Update: Syracuse reached 90 degrees this afternoon, making it the eighth day this month to reach that mark.
Syracuse, N.Y. — Central New York has been much hotter and drier than normal this month, and July’s not over yet.
But relief is on the way — from the heat, at least.
Temperatures are likely to fall midweek, and we might even see a handful of days of below-normal temperatures. There’s not much rain in the National Weather Service forecast, though, so you’ll probably need to keep watering those thirsty plants for a while.
So far this month, the average temperature in Syracuse has been more than 3 degrees above normal. Rainfall has been just a third of what we’d usually see by this point.
We’ve had seven days of at least 90 degrees, and the highs today and Tuesday could get that hot again. That would make 13 days of at least 90 degrees so far this summer. The average for an entire year is 10 days.
If the forecast holds up for the next few days, July 2025 would tie for the seventh-hottest July since records began in 1902.
A cold front from the north should bring some cooler temperatures later in the week. The high on Thursday, Friday and Saturday will be around 80, a couple of degrees cooler than normal, the weather service predicts.

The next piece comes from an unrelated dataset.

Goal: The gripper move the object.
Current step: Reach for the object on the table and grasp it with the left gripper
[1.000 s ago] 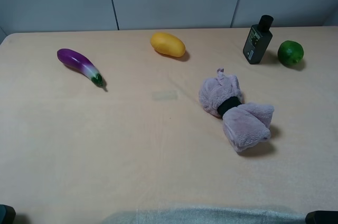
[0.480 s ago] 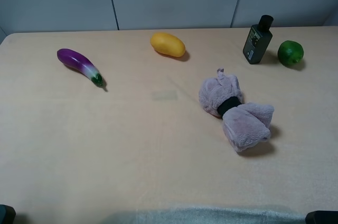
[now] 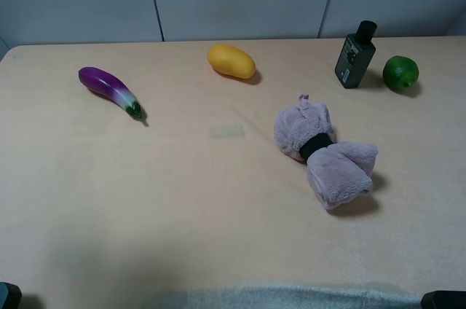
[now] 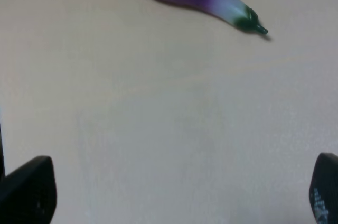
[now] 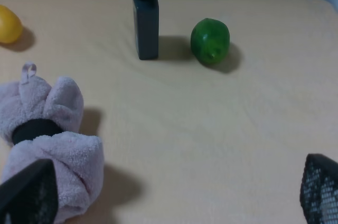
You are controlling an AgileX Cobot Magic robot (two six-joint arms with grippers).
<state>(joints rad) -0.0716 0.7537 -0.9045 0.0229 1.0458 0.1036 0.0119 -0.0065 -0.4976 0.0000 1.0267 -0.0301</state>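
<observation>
- Your left gripper [image 4: 174,189] hangs over bare bench [image 3: 182,200], jaws released and spread wide.
- The eggplant [image 3: 109,89] lies flat on the bench at the far left, ahead of your left gripper and well apart from it, touching neither arm.
- Its purple end points toward the far-left corner; the white fade and green stem tip point toward the middle of the bench.
- Your right gripper [image 5: 173,189] also has its jaws released, wide apart, near the pink towel bundle [image 3: 324,154].
- The towel bundle has a black band round it and lies right of centre.
- The yellow fruit [image 3: 231,60] sits far centre, well apart from the eggplant.
- The dark bottle [image 3: 354,55] stands upright just beside the lime [image 3: 400,73], far right.
</observation>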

It’s also been dry, as our brown lawns can attest. Syracuse has had just 1.7 inches of rain in July, about half of normal. Most of that rain fell early in the month; over the past two weeks, Syracuse has less than an inch.
The combination of dryness and heat means there’s not much water in the soil for grass and shrubs to take up. This is the driest the soil has been in at least seven years in Geneva, the nearest U.S. Department of Agriculture soil moisture gauge to Syracuse.
While Wednesday’s the cold front could bring some showers, the odds are less than 50% and any rain that does fall is likely to be light. Over the next seven days, the weather service forecasts less than a quarter-inch of rain.